D’un asservissement à l’autre

Tout bascula il y a environ 11 000 ans au Proche-Orient, quand la transition vers l’agriculture et l’élevage engendra, dès le départ, l’exploitation systématique, forcée et violente, de certaines espèces d’animaux. Notre destin et le leur ont alors été bouleversés pour toujours. 

« La violation des droits des animaux a entraîné la violation des droits de l’homme » explique l’auteur qui, s’appuyant sur des études historiques, montre que l’asservissement des animaux aurait ouvert la voie à l’asservissement des êtres humains entre eux. Et quel meilleur moyen de justifier la domination et la destruction d’autres êtres humains que de les « bestialiser » ? Cette méthode universelle fut, par exemple, employée, lors de la Guerre du Pacifique, par les Américains contre les Japonais, qu’ils traitaient de « chiens jaunes », ou encore, pendant la guerre sino-japonaise, par les Japonais contre les Chinois, qu’ils ne cessaient de comparer à des cochons !

L’histoire de nos rapports avec les animaux est donc celle d’une domination que des intellectuels et les grandes religions monothéistes n’ont cessé d’essayer de justifier, et qui a pu — et peut encore — servir d’exemple pour légitimer tous les genres d’atrocité. 

Misères animales et humaines : des ressemblances pas si étranges

Un éternel Treblinka ne se contente donc pas de parler de l’Holocauste. La preuve avec des passages saisissants sur le mouvement eugéniste américain, très en vogue au début du XXe siècle. Dans le but d'« améliorer » les caractéristiques génétiques des populations humaines, les eugénistes s'inspirèrent notamment des pratiques du monde de l’élevage.

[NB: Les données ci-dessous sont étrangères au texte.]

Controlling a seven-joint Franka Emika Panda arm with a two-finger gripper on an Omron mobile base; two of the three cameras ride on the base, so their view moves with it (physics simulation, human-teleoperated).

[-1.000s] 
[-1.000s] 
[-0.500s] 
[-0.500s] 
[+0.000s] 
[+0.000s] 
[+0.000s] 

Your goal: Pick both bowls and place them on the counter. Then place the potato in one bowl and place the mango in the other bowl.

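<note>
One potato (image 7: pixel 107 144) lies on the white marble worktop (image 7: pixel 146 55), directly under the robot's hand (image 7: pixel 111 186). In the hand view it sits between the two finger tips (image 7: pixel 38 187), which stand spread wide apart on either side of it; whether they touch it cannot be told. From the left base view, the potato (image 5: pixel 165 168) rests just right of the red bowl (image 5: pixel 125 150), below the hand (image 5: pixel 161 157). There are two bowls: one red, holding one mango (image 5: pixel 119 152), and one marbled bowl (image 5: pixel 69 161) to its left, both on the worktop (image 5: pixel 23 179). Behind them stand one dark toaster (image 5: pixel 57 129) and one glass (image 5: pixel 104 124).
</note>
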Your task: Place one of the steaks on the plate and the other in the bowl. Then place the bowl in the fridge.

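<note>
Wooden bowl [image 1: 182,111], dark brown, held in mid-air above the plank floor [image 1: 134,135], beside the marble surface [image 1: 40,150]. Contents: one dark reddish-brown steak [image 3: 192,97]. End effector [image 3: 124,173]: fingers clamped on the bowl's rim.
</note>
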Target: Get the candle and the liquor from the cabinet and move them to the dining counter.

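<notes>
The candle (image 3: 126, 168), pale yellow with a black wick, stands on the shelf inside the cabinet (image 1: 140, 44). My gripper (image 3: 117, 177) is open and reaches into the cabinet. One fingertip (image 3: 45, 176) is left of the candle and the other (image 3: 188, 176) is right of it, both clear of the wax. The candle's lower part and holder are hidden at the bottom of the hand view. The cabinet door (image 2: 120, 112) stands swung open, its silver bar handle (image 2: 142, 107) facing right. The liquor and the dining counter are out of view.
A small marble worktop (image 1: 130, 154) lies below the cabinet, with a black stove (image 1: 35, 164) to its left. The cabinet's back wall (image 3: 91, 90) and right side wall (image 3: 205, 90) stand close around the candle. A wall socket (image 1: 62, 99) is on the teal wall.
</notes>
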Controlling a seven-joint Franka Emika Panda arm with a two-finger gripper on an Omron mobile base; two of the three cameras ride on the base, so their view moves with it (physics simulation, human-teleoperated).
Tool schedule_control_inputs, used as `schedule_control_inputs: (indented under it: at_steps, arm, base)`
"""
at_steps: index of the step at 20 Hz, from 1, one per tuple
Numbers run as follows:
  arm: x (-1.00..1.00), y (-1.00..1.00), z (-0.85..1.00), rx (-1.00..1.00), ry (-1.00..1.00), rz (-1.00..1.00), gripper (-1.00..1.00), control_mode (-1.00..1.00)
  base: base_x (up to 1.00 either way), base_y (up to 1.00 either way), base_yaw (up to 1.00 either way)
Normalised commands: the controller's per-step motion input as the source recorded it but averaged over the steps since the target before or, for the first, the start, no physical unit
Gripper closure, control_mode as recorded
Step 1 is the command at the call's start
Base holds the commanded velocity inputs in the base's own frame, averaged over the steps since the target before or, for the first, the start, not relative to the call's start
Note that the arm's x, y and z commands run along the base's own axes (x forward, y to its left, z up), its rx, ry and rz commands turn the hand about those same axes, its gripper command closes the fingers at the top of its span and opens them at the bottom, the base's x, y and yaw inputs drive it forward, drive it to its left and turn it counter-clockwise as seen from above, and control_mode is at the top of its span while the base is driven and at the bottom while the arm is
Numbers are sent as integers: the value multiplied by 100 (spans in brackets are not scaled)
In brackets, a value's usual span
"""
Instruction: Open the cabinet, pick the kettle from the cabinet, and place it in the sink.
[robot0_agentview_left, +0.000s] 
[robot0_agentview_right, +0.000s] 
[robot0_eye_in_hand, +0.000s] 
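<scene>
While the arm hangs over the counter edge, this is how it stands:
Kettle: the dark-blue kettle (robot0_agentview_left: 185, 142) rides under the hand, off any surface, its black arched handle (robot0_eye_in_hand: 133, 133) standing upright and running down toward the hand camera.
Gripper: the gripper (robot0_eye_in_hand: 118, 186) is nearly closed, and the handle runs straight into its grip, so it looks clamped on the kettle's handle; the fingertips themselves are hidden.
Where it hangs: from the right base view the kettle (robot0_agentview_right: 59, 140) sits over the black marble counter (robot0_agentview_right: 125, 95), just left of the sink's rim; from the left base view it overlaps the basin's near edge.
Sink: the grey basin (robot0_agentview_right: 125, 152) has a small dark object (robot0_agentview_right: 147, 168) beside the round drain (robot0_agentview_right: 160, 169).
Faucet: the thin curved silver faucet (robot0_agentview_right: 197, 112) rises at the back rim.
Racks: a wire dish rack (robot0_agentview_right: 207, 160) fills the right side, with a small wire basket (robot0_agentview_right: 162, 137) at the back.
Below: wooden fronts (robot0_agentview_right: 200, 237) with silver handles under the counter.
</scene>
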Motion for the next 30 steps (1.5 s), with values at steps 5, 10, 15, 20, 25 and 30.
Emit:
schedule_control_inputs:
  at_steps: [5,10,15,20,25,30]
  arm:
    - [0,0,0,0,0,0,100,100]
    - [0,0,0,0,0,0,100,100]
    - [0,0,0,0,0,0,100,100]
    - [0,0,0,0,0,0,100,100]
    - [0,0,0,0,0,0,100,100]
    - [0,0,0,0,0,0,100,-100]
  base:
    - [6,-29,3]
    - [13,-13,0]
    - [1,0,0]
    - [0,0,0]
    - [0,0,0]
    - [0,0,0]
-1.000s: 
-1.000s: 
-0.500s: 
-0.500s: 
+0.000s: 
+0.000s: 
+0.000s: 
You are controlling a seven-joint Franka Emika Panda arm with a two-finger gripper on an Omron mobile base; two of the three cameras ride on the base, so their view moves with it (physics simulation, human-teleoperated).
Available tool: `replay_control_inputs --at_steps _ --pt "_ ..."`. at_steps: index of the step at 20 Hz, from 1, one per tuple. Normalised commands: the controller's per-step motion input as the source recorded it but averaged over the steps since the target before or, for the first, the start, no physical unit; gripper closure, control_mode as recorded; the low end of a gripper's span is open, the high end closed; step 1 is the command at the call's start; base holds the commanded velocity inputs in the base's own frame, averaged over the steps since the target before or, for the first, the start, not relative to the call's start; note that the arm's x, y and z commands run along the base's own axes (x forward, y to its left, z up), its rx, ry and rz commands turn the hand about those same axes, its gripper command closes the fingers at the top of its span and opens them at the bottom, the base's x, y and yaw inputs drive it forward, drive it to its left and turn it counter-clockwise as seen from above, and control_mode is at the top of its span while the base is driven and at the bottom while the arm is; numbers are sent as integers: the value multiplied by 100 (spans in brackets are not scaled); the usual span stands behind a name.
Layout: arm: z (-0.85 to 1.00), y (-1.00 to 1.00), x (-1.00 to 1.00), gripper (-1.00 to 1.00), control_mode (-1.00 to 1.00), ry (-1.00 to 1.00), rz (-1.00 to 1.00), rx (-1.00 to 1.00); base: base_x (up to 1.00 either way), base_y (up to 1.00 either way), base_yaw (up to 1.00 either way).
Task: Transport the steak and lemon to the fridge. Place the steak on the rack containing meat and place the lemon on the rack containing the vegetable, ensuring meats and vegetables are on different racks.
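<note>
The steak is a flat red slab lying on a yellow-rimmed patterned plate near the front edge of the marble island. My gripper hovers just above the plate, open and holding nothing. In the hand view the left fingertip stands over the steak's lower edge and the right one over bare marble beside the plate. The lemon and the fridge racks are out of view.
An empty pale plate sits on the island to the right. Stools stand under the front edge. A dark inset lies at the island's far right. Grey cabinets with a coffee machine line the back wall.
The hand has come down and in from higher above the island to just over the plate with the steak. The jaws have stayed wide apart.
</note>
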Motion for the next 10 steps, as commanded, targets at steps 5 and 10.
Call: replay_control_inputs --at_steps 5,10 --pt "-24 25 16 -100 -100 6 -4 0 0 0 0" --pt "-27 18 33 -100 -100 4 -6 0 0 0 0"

Résultat : 12 000 stérilisations forcées aux États-Unis entre 1907 et 1930 ! 

Il est également glaçant de constater à quel point les méthodes d’abattage des animaux et des victimes des nazis sont similaires, voire identiques : les dispositifs mis en place pour organiser des tueries de masse, le sort réservé aux malades, blessés ou jeunes individus, et, de manière globale, la rationalisation maximale du processus....

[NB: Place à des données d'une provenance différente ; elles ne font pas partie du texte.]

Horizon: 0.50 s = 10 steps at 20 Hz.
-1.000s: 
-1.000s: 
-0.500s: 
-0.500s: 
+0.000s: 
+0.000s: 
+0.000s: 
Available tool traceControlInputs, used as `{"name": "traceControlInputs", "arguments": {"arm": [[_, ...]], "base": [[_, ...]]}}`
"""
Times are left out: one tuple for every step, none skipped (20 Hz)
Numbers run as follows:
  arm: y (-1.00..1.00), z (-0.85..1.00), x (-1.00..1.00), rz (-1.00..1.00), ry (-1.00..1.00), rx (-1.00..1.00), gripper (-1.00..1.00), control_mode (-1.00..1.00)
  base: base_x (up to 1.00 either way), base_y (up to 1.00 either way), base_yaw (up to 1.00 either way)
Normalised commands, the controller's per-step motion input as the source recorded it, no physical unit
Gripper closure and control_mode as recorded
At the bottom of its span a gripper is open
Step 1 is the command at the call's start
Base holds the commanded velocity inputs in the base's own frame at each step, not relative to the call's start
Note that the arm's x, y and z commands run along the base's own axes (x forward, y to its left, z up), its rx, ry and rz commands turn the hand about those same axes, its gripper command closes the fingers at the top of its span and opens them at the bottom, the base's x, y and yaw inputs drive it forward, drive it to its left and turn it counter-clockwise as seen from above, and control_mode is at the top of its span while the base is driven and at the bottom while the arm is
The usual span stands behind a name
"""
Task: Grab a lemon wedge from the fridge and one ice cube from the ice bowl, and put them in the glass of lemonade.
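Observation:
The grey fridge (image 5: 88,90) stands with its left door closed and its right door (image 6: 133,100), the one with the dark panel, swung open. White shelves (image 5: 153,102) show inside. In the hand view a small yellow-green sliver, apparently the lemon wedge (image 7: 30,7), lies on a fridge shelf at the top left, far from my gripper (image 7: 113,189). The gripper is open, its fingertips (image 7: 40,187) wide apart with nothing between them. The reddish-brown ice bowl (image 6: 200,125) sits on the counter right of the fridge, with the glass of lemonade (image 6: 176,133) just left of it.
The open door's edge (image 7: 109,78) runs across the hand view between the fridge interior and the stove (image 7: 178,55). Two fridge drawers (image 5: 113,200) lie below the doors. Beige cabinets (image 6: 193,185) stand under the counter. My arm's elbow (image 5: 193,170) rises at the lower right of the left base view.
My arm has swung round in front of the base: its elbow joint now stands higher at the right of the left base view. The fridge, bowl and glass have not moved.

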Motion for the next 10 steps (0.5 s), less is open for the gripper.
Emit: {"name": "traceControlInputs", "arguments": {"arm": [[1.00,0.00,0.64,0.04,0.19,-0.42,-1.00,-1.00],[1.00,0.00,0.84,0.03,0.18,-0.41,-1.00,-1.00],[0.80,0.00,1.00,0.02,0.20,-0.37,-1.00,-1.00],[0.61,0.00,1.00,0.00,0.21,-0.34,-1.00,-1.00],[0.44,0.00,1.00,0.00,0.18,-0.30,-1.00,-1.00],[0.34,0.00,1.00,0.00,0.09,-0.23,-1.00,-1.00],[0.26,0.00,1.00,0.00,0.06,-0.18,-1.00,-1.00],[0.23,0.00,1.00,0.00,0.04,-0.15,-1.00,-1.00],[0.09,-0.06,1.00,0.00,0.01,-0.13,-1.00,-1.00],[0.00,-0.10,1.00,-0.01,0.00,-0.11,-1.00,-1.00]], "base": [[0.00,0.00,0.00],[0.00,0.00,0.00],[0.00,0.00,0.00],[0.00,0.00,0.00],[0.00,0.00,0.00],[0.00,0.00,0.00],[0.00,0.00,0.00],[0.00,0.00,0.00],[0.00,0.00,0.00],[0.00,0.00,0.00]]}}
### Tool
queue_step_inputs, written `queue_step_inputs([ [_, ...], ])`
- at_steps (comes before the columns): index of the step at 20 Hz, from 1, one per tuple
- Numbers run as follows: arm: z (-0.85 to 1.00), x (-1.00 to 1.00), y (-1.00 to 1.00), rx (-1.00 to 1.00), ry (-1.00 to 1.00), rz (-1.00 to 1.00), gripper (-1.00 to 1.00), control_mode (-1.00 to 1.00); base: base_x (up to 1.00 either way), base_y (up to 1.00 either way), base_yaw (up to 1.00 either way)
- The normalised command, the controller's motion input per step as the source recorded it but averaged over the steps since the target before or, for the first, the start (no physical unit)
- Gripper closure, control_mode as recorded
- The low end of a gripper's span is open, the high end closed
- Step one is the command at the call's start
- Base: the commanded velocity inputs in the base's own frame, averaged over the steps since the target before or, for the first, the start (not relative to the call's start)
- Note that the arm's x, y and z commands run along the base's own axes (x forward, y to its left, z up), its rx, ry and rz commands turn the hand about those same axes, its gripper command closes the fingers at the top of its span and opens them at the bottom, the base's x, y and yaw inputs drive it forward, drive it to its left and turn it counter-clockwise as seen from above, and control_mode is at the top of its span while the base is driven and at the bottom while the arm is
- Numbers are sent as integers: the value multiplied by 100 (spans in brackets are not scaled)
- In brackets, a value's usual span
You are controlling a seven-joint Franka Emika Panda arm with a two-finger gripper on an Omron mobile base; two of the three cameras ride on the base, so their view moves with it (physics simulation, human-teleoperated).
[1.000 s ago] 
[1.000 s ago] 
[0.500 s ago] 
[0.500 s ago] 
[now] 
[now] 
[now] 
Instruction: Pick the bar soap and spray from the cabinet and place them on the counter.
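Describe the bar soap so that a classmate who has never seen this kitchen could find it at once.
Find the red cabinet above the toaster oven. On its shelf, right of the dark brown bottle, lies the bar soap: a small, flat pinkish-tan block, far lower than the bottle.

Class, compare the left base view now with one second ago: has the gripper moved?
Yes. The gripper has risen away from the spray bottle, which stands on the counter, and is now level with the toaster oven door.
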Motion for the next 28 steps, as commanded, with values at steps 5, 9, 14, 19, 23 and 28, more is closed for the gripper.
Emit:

Rien d’étonnant à tout cela puisque l’historien nous apprend que les processus d’extermination des Juifs sous le régime nazi ont été fortement influencés par les méthodes de production à la chaîne initiées par Henry Ford, qui s’était lui-même inspiré des dispositifs industriels en place dans les abattoirs de Chicago à la fin du XIXe siècle !

De la Shoah à la défense des animaux

Un éternel Treblinka réserve malgré tout aussi son lot d’émotions positives ! Dans la dernière partie de son opus, l’auteur livre une multitude de portraits et de témoignages d’opprimés ou de descendants d’opprimés devenus des militants de la cause animale, témoignages tous plus bouleversants et inspirants les uns que les autres. Marc Berkowitz, survivant des camps, s’est par exemple mué en farouche opposant au gazage des oies du Canada. « Je dédie la tombe de ma mère aux oies. Ma mère n’a pas de tombe, mais si elle en avait une, je la dédierais aux oies. J’ai été une oie, moi aussi ».

Enfin, comment ne pas mentionner la présentation passionnante que fait Patterson de la vie et de l’oeuvre de l’écrivain yiddish Isaac Bashevis Singer ? Celui-ci éleva à la dignité littéraire le combat pour la défense des animaux avec tant de talent qu’il fut élu prix Nobel de littérature en 1978 ! « Tant que nous sommes cruels envers les animaux et que nous leur appliquons le principe qui veut que le pouvoir donne tous les droits, ce même principe sera appliqué aux humains ». Ces mots de l'écrivain, ainsi que ceux de Patterson, retentissent avec force et nous invitent activement à cultiver l’empathie et la justice envers tous les êtres, par-delà l’espèce à laquelle ils appartiennent.

 

Un éternel Treblinka, Charles Patterson, Calmann-lévy, 2008.